Taking the first ratio (B/A) and dividing it by the second ratio (D/C) gives you a ratio of the ratios, which is your de facto Safeco Field park factor for LH Ks.
My reason for defining the samples this way is to cancel out the home team bias as best as possible and to match up the samples. If, for example, you replaced D/C with the ratio of LH Ks on all at bats in the American League then the makeup of the Mariner hitters and pitchers would dramatically affect the resulting park factor. Mariner hitters and pitchers would make up half of the B/A sample but only 1/14th of the D/C sample. By using only games the Mariners play in for calculating D/C, they make up half the sample in both. In theory, if the Mariner hitters/pitchers struck out a lot at home, they would do the same on the road as well, canceling their impact out and leaving only the park's influence behind.
In theory. There are still refinements left to be made which is why this is a first stab. It would help if teams played a balanced schedule, but with our skewed schedules there is still going to be some unduly large influences on D/C by each team's division mates. I welcome any constructive suggestions on how to deal with this and any other statistical issues. Still, I think this is a good start and a better picture than other park factors give us. With no further boring exposition, here are the Safeco Field results covering 2007-present. A factor greater than 100 indicates that Safeco helps to increase that stat:
| Factor | LH | RH |
|---|---|---|
| K | 108 | 110 |
| BB | 108 | 102 |
| HBP | 84 | 108 |
| GB | 97 | 97 |
| FB | 90 | 92 |
| LD | 105 | 106 |
| IF | 105 | 104 |
| 1B | 105 | 99 |
| 2B | 84 | 103 |
| 3B | 70 | 90 |
| HR/BIA | 97 | 91 |
| wOBA | 97 | 97 |
K, BB, HBP, GB, FB, LD and IF are all factored on a per PA basis since they are all discrete possible results of a PA. 1B, 2B and 3B are factored on a per batted ball basis. HR is factored by balls in the air (i.e. non-ground-ball batted balls). wOBA is based on what the league average line would have looked like given the above factors.
6 recs | 79 comments
This is really cool.
I can understand the big differences for RH and LH with doubles and triples, but do you (or anyone else for that matter) have an idea as to what causes RH to get HBPs so much more often?
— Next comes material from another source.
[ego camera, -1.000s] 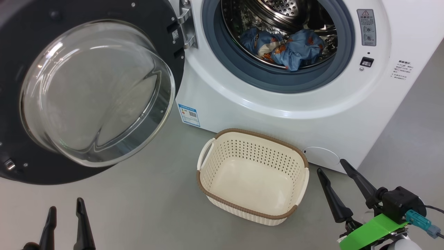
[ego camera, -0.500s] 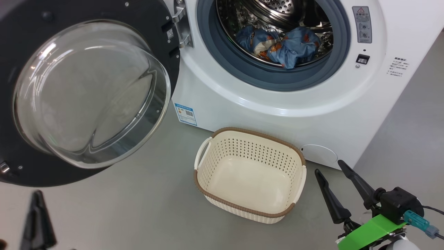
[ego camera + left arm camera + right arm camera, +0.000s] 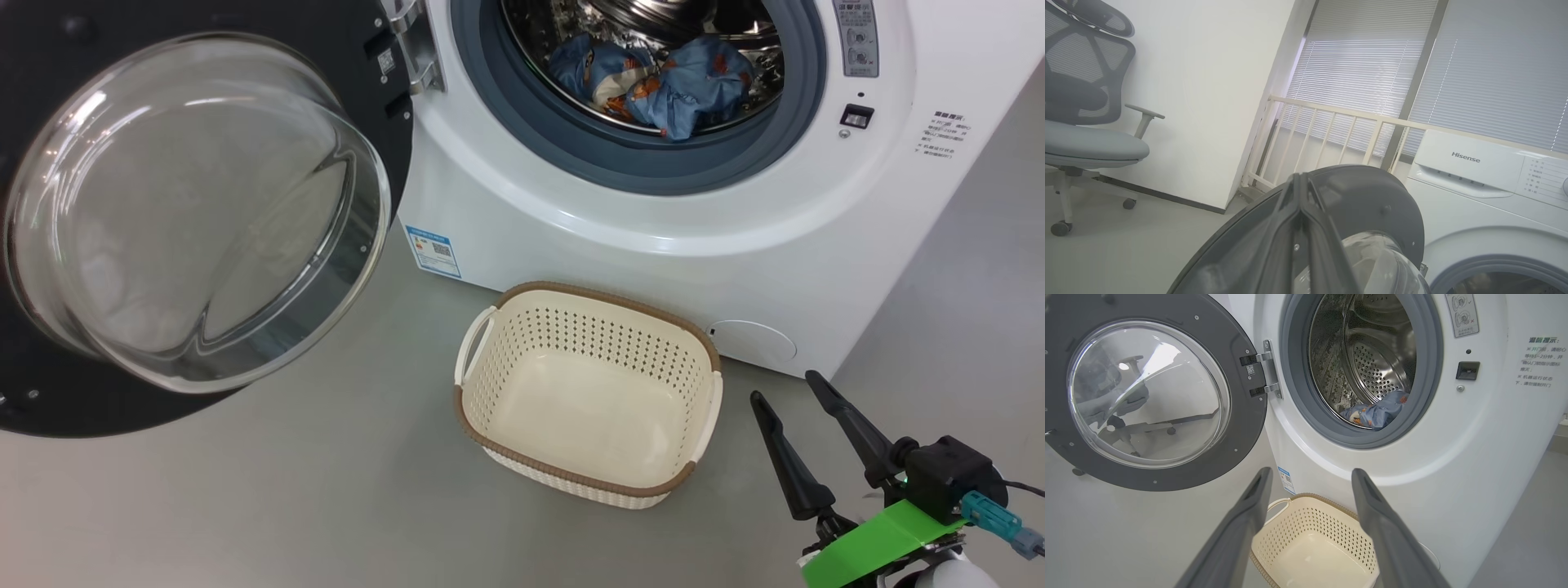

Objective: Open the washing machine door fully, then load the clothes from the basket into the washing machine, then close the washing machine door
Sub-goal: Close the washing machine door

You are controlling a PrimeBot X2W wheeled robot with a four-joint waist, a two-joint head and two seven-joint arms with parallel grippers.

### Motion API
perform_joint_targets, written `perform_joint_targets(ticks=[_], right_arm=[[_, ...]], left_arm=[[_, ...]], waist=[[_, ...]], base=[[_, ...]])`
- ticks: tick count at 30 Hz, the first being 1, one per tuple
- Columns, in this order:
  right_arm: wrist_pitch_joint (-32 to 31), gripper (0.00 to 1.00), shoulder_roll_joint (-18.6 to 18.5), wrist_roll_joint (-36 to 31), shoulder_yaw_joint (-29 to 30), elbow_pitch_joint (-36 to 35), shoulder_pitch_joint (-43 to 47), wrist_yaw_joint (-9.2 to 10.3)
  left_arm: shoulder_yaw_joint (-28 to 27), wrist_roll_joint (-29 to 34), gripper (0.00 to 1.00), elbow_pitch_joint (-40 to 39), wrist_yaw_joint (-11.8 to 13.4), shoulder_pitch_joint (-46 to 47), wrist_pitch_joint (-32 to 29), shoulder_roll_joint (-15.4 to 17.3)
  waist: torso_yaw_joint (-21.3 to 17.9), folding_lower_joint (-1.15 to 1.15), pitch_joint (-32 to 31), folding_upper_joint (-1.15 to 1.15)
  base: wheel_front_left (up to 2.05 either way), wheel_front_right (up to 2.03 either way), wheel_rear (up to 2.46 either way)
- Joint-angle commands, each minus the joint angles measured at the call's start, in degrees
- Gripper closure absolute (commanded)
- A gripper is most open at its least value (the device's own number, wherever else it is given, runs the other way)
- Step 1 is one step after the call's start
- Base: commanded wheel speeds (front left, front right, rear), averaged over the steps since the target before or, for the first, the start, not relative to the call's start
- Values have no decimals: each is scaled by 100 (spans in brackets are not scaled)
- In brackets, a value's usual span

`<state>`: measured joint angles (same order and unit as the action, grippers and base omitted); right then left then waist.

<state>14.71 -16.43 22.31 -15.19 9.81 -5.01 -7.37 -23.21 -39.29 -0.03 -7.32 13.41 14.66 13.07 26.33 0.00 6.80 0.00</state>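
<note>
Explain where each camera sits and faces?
Head view: on the head, looking down at washing machine, open door, basket; right gripper lower right.
Left wrist view: on that wrist, along the shut left gripper, past the door toward a chair.
Right wrist view: on that wrist, between open fingers, into the drum.
Head and right wrist views share basket and clothes.

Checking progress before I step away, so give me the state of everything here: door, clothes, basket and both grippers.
Door: wide open, swung out to the left.
Clothes: bunched inside the washing machine.
Basket: upright on the floor in front of the machine, empty.
Left gripper: shut, nothing between the fingers.
Right gripper: open, holding nothing, beside the basket.
</note>
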Motion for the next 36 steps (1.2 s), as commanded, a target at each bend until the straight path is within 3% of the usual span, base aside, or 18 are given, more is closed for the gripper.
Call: perform_joint_targets(ticks=[1, 8, 13, 17, 27, 36], right_arm=[[29, 0, -47, -20, -92, -152, 4, -12], [29, 0, -86, -40, -131, -177, -119, -12], [29, 0, -121, -28, -194, -166, -201, -12], [29, 0, -165, -22, -242, -162, -264, -12], [29, 0, -262, -22, -338, -163, -394, -12], [29, 0, -355, -30, -356, -180, -481, -12]], left_arm=[[-221, -137, 100, -35, -14, 259, -10, 317], [-591, -2009, 100, 1608, -15, 1509, -1091, 1307], [-567, -2583, 100, 2852, -16, 2269, -1853, 2021], [-408, -2868, 100, 3740, 0, 2765, -2615, 2413], [21, -3134, 100, 5130, 166, 3694, -4244, 3003], [263, -3094, 100, 5534, 217, 3942, -4773, 3122]], waist=[[2, 0, 29, 0], [-60, 0, 212, 0], [-121, 0, 310, 0], [-154, 0, 405, 0], [-203, 0, 639, 0], [-197, 0, 853, 0]], base=[[0, 0, 0], [0, 0, 0], [0, 0, 0], [0, 0, 0], [0, 0, 0], [0, 0, 0]])
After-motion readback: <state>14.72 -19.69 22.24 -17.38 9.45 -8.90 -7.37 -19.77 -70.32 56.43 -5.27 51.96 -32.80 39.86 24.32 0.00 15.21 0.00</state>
Since it’s a ratio the amount of righties vs lefties hitting shouldn’t cause the swing. Do pitchers tend to hit same-handed batters more than opposite handed batters? Maybe that’s the answer.
brayden04 - April 22, 2010
I'd be on that being a small sample size anomaly
Jeff Sullivan - April 22, 2010
Yeah, that sounds about right
3 years sounds like a lot of data points for something like , but really, HBP’s happen seldom enough that there could be a big dose of random occurence with that stat.
nathaniel dawson - April 22, 2010
Likely the same reason walks and strikeouts go up
In a tough offensive environment for batted balls like Safeco, hitters try to work counts more. The more pitches they see, the more likely they are to get hit by one.
Matthew - April 22, 2010
Pitching inside deliberately?
I might well be barking up the wrong tree here, but is there a case for pitchers deliberately throwing away from LH hitters (to mitigate field advantage – if they hit a ball way outside the zone it’s more likely to go to LF, no?), and likewise inside to RH hitters?
If you’re pitching to Mr Generic Left and want to pitch outside the zone to him to illicit swinging strikes, given Safeco’s dimensions aren’t you more likely to do so outside than inside, so that on the offchance he makes a connection it’s less likely to leave the park?
The same would then also apply to BB being balanced the other way.
MarkE - April 23, 2010
My brain wants to read that as A First Stab at Hand
ed Park Factors
lemonverbena - April 22, 2010
For getting the opponents leveled...
couldn’t you divide by # of games played against each team? then you’d get a single number for each team.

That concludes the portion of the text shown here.